Data below
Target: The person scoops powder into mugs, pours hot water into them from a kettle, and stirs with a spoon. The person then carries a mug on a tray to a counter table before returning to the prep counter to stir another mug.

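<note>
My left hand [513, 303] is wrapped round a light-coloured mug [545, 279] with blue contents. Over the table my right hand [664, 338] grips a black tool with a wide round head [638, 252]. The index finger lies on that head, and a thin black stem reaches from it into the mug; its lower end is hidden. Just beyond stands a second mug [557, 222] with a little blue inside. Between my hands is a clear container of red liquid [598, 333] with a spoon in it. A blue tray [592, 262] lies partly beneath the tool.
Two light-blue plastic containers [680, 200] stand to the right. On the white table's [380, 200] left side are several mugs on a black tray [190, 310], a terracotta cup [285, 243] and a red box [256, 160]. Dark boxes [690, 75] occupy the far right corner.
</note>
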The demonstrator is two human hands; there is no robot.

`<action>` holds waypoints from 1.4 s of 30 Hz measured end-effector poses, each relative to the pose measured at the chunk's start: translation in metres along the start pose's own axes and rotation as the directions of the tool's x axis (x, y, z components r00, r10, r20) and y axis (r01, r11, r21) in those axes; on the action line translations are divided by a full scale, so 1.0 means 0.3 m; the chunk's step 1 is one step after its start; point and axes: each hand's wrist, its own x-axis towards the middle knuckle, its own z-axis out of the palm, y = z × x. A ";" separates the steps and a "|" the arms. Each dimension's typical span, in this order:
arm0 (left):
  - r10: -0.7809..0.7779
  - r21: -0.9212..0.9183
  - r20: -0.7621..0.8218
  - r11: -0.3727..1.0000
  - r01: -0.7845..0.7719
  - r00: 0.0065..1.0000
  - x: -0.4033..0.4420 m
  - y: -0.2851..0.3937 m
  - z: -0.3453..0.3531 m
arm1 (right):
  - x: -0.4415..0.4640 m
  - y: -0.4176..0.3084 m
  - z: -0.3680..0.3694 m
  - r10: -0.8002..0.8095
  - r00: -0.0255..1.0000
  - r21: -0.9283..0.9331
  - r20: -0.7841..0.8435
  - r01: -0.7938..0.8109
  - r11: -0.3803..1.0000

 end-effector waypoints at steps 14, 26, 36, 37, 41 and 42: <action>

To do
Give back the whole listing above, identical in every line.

Response for this exercise
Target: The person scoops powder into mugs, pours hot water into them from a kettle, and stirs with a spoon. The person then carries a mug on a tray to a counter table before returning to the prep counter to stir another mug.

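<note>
My left hand [513, 303] is wrapped round a light-coloured mug [545, 279] with blue contents. Over the table my right hand [664, 338] grips a black tool with a wide round head [638, 252]. The index finger lies on that head, and a thin black stem reaches from it into the mug; its lower end is hidden. Just beyond stands a second mug [557, 222] with a little blue inside. Between my hands is a clear container of red liquid [598, 333] with a spoon in it. A blue tray [592, 262] lies partly beneath the tool.
Two light-blue plastic containers [680, 200] stand to the right. On the white table's [380, 200] left side are several mugs on a black tray [190, 310], a terracotta cup [285, 243] and a red box [256, 160]. Dark boxes [690, 75] occupy the far right corner.
</note>
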The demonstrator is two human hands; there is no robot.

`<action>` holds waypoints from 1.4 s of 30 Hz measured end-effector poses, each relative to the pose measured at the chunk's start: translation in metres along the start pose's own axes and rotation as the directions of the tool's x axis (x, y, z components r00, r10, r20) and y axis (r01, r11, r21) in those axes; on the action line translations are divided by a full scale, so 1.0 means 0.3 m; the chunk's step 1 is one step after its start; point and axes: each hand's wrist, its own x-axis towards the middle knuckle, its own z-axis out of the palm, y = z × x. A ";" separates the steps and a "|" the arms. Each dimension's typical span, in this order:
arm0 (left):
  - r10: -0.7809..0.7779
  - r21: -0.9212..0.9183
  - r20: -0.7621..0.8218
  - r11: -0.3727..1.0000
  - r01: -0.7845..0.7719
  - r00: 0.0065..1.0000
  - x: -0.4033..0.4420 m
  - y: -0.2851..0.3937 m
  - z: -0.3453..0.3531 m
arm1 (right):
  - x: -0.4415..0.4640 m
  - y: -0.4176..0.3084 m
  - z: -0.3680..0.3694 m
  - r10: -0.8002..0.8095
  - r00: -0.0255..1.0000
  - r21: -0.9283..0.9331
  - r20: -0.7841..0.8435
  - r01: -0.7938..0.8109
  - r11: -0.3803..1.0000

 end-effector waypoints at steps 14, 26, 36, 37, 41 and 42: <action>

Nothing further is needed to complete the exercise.